Risk factors: Stringent US FDA regulatory compliance issues at manufacturing sites, significant price erosion in the competitive U.S. generics market, and foreign exchange volatility.
Buy : above ₹2,340.
Stop loss: ₹2,250.
Target price: ₹25
Two stock recommendations by MarketSmith India
Buy: Sai Life Sciences Ltd (current price: ₹1,005)
Why it’s recommended: Positive Factors: Strong presence in CRDMO/CDMO segment, long-term contracts with global pharma clients, growing demand for outsourcing in pharma, diversified service offerings (discovery to manufacturing), established regulatory compliance track record, expansion in high-margin segments, experienced management team, improving revenue visibility, capacity expansion initiatives, and strong client retention rate
Key metrics: P/E: 61.68, 52-week high: ₹1,084.00 volume: ₹44.52 crore
Technical analysis: Cup base pattern breakout
Risk factors: High dependence on a few key clients, revenue concentration risk, regulatory and compliance risks, pricing pressure from global peers, high competition in the CRDMO space, currency fluctuation impact, execution risks in expansion plans, margin volatility, dependency on pharma industry cycles, and geopolitical risks affecting clients
Buy: ₹995–1,015
Target price: ₹1,120 in two to three months
Stop loss: ₹950
Buy: Tech Mahindra Ltd (current price: ₹1,433)

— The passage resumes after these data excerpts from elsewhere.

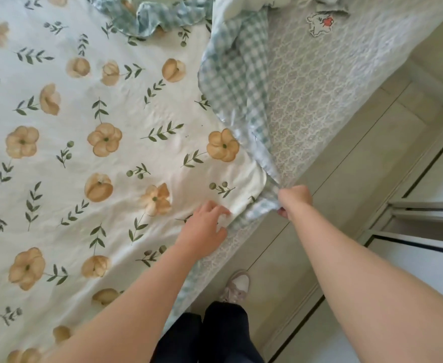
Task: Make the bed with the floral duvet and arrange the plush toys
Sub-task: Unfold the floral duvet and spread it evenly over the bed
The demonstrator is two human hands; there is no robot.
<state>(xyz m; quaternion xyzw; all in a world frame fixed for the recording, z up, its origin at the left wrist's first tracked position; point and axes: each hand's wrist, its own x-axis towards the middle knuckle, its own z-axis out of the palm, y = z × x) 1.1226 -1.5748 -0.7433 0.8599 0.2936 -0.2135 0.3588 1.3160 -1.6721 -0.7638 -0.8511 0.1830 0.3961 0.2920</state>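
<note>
Now both hands [295, 200] at duvet [105, 106] corner

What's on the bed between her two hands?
In the head view, only the floral duvet lies between the left hand and right hand: its white corner and turned-up checked underside, which the right hand pinches.

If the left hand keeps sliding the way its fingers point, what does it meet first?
Probably the floral duvet's folded-back corner with its gingham underside, just ahead of the left hand where the right hand grips it.
</note>
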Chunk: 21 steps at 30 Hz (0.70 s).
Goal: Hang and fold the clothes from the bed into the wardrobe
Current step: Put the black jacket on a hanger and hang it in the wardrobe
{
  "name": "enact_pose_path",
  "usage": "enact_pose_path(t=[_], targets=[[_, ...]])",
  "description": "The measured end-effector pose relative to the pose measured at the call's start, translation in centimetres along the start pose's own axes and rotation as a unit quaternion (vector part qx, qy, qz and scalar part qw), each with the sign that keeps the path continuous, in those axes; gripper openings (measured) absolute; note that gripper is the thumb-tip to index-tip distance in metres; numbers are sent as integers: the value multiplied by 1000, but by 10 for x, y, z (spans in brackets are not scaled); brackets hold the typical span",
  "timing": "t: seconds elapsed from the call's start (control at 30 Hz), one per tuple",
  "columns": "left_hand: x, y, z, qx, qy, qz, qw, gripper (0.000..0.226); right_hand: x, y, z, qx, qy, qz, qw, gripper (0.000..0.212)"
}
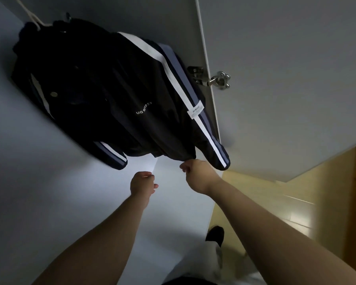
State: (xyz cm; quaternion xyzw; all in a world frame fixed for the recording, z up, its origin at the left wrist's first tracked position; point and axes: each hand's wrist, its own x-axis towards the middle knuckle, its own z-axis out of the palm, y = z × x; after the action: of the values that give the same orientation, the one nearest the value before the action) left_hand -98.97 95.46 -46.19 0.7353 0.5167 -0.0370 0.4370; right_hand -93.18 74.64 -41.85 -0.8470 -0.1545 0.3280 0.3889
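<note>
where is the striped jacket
In the head view the striped jacket hangs upper left inside the wardrobe, left of the door hinge, its hem pinched by the right hand.

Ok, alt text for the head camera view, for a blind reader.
A right hand pinches the hem of a dark track jacket with white-and-blue sleeve stripes, hanging inside a wardrobe. The left hand hovers below, holding nothing.
</note>
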Motion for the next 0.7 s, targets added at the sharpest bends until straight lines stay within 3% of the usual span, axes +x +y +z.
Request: enact_pose_path(t=[0.3,0.53,0.7], targets=[[95,-24,36,-77,-28,17,996,40,59,53,46,-5,9,-12,1000,45],[194,-84,104,-103,5,46,994,35,135,127,96,17,47,-63,997,42],[267,-109,131,-119,63,131,982,59,189,166,128,27,78,-95,992,37]])
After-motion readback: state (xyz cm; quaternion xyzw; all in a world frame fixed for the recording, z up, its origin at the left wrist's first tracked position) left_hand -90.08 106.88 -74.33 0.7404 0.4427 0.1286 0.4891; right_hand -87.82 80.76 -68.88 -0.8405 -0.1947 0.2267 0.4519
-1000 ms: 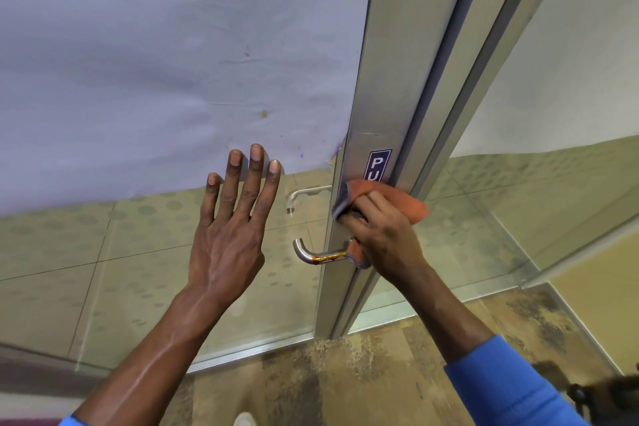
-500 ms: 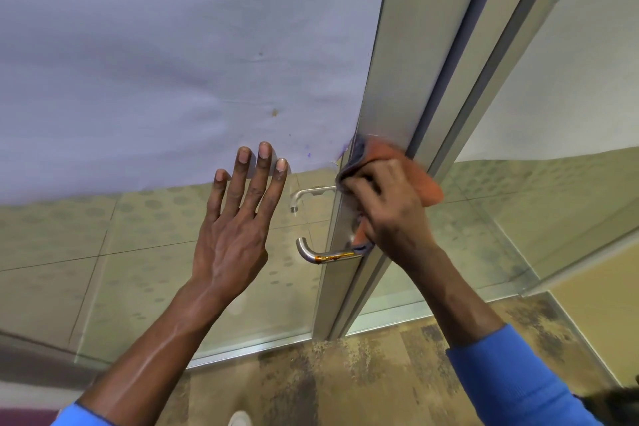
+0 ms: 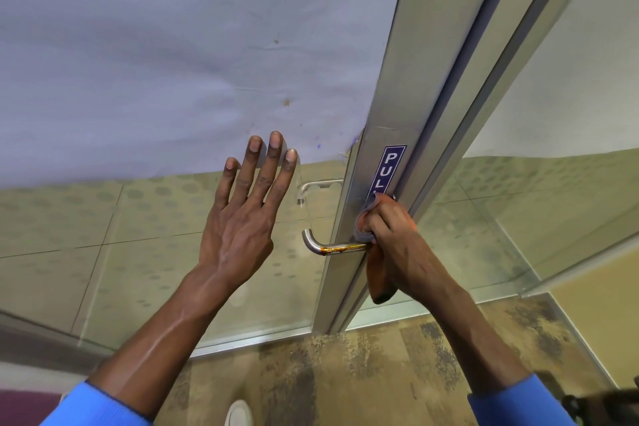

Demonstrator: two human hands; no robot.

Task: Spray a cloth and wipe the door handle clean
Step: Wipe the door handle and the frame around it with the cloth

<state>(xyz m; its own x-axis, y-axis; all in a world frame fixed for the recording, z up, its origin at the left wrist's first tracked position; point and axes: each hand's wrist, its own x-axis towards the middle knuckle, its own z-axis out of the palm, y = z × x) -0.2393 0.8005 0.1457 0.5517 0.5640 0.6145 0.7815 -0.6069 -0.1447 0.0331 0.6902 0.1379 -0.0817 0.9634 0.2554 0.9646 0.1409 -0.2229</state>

Why it’s recommended: Strong global presence across 50+ countries, diversified IT services & digital portfolio, strong telecom domain expertise, beneficiary of digital, cloud & AI demand, part of reputed Mahindra Group, large enterprise client base, deal wins supporting revenue visibility, focus on AI & next-gen technologies, presence across multiple industries, and improving operational efficiency trends
Key metrics: P/E:28.38, 52-week high: ₹1,854.00, volume: ₹567.16 crore
Technical analysis: Reclaimed its 21-DMA
Risk factors: High dependence on telecom segment, client concentration risk, margin pressure & cost issues, high competition (TCS, Infosys, etc.), slower growth vs peers, talent attrition & employee costs, currency fluctuation impact, rapid tech changes require high investments, cyclical IT spending risk, and profit volatility due to cost pressures
Buy at: ₹1,425–1,440
Target price: ₹1,610 in two to three months
Stop loss: ₹1,358
Disclaimer: This story is for educational purposes only. The views and recommendations above are those of individual analysts or broking companies, not Mint. We advise investors to check with certified experts before making any investment decisions.